A scikit-learn compatible neural network library that wraps PyTorch.
Resources
Examples
To see more elaborate examples, look here.
import numpy as np
from sklearn.datasets import make_classification
from torch import nn
from skorch import NeuralNetClassifier
X, y = make_classification(1000, 20, n_informative=10, random_state=0)
X = X.astype(np.float32)
y = y.astype(np.int64)
class MyModule(nn.Module):
def __init__(self, num_units=10, nonlin=nn.ReLU()):
super().__init__()
self.dense0 = nn.Linear(20, num_units)
self.nonlin = nonlin
self.dropout = nn.Dropout(0.5)
self.dense1 = nn.Linear(num_units, num_units)
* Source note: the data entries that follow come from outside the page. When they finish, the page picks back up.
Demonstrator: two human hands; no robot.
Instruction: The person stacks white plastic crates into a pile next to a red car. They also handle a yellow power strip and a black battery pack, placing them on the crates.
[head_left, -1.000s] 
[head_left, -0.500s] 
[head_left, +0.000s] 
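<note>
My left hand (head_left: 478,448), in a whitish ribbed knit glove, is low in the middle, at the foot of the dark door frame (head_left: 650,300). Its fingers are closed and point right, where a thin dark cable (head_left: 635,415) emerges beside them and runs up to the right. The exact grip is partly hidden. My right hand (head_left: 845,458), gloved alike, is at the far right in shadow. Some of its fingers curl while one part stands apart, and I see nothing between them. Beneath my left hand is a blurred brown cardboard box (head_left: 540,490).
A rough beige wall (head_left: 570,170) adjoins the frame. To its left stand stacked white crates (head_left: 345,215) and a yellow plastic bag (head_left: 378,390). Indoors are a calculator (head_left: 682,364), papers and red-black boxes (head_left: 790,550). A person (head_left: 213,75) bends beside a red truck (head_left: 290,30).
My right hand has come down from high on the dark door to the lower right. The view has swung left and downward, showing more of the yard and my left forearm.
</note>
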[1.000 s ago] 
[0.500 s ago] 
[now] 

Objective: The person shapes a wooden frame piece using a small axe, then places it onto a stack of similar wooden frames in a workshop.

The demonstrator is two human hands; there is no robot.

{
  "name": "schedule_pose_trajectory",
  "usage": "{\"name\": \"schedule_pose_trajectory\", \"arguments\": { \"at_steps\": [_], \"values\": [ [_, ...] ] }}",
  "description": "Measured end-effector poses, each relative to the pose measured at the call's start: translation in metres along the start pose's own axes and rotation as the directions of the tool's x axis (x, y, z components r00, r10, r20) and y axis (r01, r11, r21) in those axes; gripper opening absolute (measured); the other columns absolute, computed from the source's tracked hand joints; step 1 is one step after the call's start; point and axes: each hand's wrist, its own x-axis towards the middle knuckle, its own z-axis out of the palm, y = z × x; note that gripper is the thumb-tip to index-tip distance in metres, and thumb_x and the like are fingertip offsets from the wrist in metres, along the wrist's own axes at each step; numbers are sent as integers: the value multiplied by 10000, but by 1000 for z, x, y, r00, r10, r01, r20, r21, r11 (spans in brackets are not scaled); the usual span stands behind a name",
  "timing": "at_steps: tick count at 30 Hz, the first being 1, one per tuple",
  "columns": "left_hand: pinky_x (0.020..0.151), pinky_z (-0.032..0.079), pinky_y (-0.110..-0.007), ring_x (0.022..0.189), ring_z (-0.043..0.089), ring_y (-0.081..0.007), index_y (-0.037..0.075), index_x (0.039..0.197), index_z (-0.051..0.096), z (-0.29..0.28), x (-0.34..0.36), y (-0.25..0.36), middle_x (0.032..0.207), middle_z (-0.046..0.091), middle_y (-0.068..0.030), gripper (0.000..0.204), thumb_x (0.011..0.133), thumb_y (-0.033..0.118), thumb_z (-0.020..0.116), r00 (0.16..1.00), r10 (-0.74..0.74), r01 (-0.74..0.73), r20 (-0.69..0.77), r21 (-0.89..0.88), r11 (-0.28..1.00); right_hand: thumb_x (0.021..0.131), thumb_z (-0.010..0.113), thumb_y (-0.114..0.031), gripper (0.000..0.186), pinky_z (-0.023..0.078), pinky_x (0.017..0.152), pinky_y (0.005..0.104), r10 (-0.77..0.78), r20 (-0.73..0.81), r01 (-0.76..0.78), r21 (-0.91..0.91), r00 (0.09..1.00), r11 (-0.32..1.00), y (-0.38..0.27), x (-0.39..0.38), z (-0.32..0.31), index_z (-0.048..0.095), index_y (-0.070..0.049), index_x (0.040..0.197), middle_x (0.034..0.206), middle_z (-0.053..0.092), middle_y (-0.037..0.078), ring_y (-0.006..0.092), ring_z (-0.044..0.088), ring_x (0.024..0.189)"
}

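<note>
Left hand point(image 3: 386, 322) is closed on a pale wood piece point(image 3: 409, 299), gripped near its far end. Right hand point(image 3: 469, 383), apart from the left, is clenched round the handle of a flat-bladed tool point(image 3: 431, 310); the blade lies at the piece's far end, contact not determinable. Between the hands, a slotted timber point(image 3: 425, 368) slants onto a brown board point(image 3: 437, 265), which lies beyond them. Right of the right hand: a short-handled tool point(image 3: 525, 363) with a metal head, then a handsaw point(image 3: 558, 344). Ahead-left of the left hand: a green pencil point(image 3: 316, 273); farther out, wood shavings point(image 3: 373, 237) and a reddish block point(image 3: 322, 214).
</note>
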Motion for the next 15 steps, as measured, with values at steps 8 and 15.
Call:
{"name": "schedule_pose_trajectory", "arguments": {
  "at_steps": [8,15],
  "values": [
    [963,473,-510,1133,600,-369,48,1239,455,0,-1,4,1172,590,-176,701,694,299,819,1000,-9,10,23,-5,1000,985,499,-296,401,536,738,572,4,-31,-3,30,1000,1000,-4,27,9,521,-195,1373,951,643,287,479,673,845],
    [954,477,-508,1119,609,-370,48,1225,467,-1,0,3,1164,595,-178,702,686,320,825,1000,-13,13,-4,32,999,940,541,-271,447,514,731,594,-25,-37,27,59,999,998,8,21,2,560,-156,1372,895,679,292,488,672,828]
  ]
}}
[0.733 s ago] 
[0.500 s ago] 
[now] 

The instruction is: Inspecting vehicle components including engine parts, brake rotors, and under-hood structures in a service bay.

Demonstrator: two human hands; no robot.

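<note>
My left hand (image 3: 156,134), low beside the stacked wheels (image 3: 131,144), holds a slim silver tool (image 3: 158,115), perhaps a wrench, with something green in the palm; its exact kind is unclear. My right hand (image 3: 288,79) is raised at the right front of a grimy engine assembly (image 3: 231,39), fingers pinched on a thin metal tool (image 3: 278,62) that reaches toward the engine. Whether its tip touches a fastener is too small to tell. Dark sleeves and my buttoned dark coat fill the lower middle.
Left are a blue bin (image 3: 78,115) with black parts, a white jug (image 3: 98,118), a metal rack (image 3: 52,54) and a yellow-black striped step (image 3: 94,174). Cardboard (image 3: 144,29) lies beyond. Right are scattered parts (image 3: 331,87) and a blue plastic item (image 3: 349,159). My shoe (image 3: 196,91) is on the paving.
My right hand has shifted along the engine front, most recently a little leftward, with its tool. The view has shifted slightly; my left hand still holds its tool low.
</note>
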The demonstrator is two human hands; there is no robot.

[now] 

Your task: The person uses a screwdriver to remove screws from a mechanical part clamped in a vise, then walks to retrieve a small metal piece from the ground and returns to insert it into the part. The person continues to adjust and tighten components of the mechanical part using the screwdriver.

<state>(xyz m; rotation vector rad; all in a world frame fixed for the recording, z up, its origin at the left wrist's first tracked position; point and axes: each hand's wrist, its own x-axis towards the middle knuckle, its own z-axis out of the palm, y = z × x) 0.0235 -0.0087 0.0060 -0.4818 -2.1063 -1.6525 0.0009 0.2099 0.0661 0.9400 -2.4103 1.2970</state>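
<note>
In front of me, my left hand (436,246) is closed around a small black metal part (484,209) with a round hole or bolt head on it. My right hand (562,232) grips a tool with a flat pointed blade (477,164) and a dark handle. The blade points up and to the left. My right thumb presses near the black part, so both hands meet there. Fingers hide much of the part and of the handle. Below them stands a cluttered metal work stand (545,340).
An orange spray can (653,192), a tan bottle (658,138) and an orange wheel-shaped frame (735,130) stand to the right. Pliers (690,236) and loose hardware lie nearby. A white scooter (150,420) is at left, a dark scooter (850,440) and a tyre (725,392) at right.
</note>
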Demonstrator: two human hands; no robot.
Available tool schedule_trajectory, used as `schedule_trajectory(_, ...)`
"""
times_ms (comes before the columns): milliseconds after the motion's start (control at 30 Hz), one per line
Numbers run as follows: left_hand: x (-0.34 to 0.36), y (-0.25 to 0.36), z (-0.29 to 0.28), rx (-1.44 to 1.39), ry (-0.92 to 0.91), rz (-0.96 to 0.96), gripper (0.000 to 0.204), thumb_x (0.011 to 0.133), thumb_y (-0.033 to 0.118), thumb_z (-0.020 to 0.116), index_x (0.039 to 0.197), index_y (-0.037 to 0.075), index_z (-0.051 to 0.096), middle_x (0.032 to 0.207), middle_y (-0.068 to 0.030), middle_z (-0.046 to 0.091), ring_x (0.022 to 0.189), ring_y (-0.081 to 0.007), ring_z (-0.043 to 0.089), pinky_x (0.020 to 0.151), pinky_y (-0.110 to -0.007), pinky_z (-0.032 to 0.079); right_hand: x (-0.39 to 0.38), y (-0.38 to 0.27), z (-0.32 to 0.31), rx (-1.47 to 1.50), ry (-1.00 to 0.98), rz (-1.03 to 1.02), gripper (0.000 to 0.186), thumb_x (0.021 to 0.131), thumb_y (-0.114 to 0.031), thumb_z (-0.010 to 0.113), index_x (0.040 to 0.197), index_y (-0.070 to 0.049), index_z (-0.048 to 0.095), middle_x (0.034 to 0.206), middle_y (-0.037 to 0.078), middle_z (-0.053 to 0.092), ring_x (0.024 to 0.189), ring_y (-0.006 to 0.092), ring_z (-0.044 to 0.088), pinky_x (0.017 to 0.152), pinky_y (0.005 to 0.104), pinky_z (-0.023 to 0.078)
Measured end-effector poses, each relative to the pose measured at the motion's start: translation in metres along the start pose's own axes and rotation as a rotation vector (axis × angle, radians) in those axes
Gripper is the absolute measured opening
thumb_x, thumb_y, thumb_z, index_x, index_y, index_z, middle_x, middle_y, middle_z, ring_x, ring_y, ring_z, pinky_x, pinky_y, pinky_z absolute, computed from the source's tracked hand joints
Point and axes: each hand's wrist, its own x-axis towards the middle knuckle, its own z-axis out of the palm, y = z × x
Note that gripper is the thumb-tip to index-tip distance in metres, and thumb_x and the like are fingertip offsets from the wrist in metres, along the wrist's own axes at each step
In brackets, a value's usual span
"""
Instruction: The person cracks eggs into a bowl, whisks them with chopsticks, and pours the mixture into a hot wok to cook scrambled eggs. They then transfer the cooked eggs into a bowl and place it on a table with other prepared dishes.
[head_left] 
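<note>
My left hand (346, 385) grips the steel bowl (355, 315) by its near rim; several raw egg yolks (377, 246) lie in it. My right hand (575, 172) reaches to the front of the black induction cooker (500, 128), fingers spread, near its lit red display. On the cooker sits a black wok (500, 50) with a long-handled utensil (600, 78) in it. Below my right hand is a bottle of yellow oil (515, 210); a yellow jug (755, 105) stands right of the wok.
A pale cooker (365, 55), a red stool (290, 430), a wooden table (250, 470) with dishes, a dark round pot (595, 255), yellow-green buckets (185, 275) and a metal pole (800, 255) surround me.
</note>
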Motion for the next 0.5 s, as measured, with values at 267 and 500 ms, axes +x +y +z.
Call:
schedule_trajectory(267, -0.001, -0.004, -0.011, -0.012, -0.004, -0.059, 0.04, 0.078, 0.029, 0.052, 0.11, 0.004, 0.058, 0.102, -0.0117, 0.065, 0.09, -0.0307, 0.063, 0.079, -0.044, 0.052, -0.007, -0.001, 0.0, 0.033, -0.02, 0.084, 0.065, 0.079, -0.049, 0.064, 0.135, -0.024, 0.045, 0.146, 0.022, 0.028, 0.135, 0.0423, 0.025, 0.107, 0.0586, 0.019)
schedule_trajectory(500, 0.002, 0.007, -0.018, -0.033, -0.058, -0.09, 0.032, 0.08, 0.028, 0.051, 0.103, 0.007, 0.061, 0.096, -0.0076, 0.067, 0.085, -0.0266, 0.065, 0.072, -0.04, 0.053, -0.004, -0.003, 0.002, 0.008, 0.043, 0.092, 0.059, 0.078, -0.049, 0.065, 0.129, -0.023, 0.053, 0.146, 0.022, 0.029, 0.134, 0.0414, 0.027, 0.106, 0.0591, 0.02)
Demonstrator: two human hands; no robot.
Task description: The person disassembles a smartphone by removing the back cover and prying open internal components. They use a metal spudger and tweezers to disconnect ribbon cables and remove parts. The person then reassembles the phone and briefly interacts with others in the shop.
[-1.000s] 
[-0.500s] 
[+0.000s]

self.output = nn.Linear(num_units, 2)
self.softmax = nn.Softmax(dim=-1)
def forward(self, X, **kwargs):
X = self.nonlin(self.dense0(X))
X = self.dropout(X)
X = self.nonlin(self.dense1(X))
X = self.softmax(self.output(X))
return X
net = NeuralNetClassifier(
MyModule,
max_epochs=10,
lr=0.1,
# Shuffle training data on each epoch
iterator_train__shuffle=True,
)
net.fit(X, y)
y_proba = net.predict_proba(X)
In an sklearn Pipeline:
from sklearn.pipeline import Pipeline
from sklearn.preprocessing import StandardScaler
pipe = Pipeline([
('scale', StandardScaler()),
('net', net),
])
pipe.fit(X, y)
y_proba = pipe.predict_proba(X)
With grid search:
from sklearn.model_selection import GridSearchCV
# deactivate skorch-internal train-valid split and verbose logging
net.set_params(train_split=False, verbose=0)
params = {
'lr': [0.01, 0.02],
'max_epochs': [10, 20],
'module__num_units': [10, 20],
}
gs = GridSearchCV(net, params, refit=False, cv=3, scoring='accuracy', verbose=2)
gs.fit(X, y)
print("best score: {:.3f}, best params: {}".format(gs.best_score_, gs.best_params_))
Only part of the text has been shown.